• **TASK OBJECTIVE**: Starting with the line that has "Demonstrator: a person" in the records below and ending with the line that has "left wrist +", output those lines exactly and nothing more; omit the pictures.

:::::

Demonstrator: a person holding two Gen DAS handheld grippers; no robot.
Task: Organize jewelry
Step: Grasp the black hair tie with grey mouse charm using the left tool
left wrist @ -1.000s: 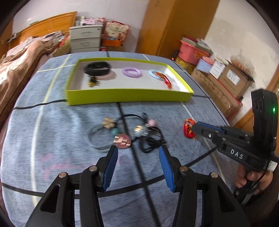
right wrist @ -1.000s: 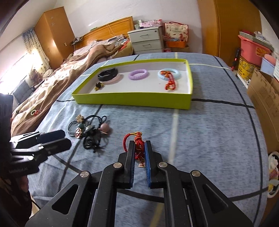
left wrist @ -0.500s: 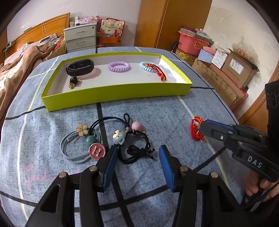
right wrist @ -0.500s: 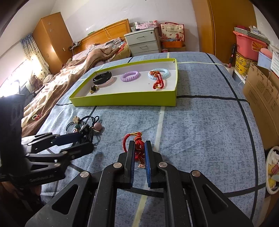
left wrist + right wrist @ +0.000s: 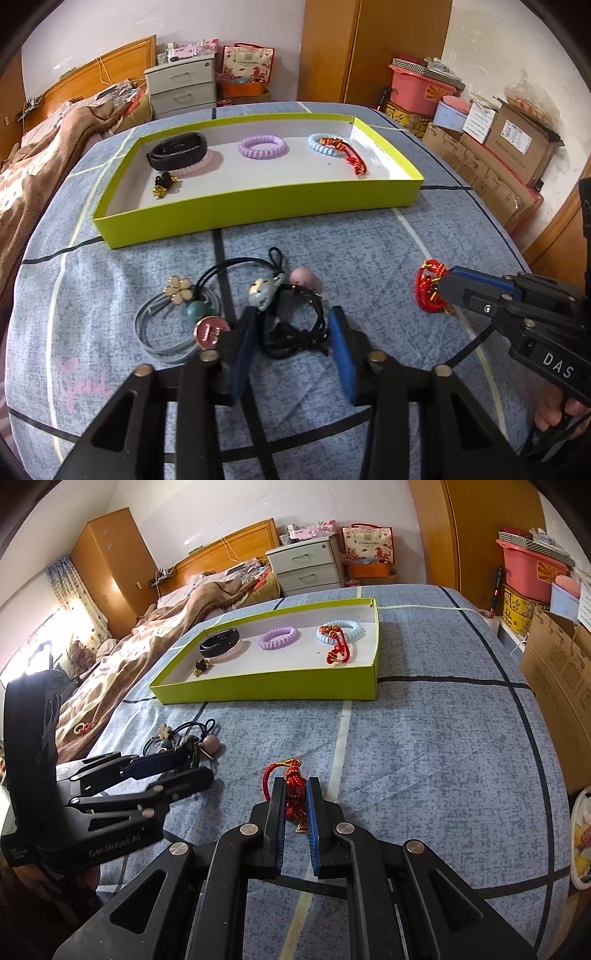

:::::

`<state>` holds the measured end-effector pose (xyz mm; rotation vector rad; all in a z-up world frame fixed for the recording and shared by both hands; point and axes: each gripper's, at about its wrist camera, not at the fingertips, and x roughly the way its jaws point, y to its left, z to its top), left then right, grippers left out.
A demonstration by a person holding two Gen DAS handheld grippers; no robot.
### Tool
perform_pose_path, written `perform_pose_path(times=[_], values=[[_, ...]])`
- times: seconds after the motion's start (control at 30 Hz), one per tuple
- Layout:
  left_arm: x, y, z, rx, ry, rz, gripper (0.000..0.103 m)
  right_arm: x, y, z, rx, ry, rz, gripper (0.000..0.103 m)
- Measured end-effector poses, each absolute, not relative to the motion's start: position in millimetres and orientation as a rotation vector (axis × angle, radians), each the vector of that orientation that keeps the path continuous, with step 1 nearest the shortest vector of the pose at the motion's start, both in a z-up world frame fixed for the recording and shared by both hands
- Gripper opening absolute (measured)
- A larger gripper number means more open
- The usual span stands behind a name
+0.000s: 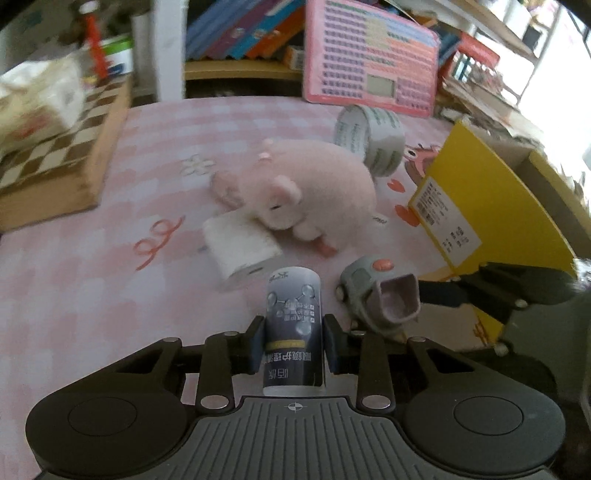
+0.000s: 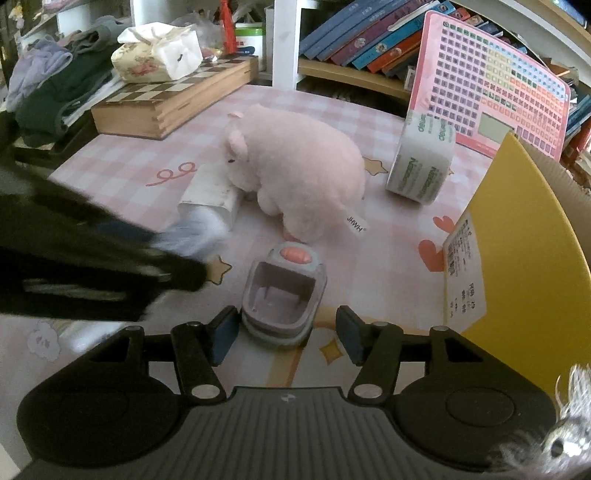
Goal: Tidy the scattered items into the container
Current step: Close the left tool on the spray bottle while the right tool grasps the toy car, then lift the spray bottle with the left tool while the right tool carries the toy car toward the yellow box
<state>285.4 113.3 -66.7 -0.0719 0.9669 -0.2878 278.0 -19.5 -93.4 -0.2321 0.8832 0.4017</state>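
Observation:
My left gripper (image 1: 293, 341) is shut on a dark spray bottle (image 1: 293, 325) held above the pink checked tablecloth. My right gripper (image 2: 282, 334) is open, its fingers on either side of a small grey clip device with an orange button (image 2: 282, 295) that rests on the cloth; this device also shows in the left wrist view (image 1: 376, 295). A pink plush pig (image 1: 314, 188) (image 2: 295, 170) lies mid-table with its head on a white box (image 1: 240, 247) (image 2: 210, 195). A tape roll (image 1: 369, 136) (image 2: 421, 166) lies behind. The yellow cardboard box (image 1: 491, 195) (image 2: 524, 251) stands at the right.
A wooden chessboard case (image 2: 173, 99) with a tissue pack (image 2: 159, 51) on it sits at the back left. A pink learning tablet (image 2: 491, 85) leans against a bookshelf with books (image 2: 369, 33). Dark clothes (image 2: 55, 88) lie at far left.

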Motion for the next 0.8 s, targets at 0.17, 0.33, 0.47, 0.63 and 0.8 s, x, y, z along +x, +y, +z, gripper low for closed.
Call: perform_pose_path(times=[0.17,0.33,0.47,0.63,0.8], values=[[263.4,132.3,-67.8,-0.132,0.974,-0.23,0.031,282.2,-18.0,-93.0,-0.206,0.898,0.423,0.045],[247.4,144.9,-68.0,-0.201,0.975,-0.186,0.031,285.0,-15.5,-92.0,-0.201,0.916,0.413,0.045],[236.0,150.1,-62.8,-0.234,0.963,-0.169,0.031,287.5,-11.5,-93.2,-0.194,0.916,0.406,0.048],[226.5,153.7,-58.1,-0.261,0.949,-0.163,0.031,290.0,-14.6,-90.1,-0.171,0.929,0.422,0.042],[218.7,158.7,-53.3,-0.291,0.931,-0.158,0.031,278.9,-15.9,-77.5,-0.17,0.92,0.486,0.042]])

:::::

• **TASK OUTPUT**:
Demonstrator: a person holding two Gen DAS handheld grippers; no robot.
Task: Organize jewelry
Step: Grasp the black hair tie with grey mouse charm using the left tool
left wrist @ -1.000s: 
right wrist @ -1.000s: 
left wrist @ -0.500s: 
right wrist @ -0.500s: 
left wrist + right wrist @ +0.000s: 

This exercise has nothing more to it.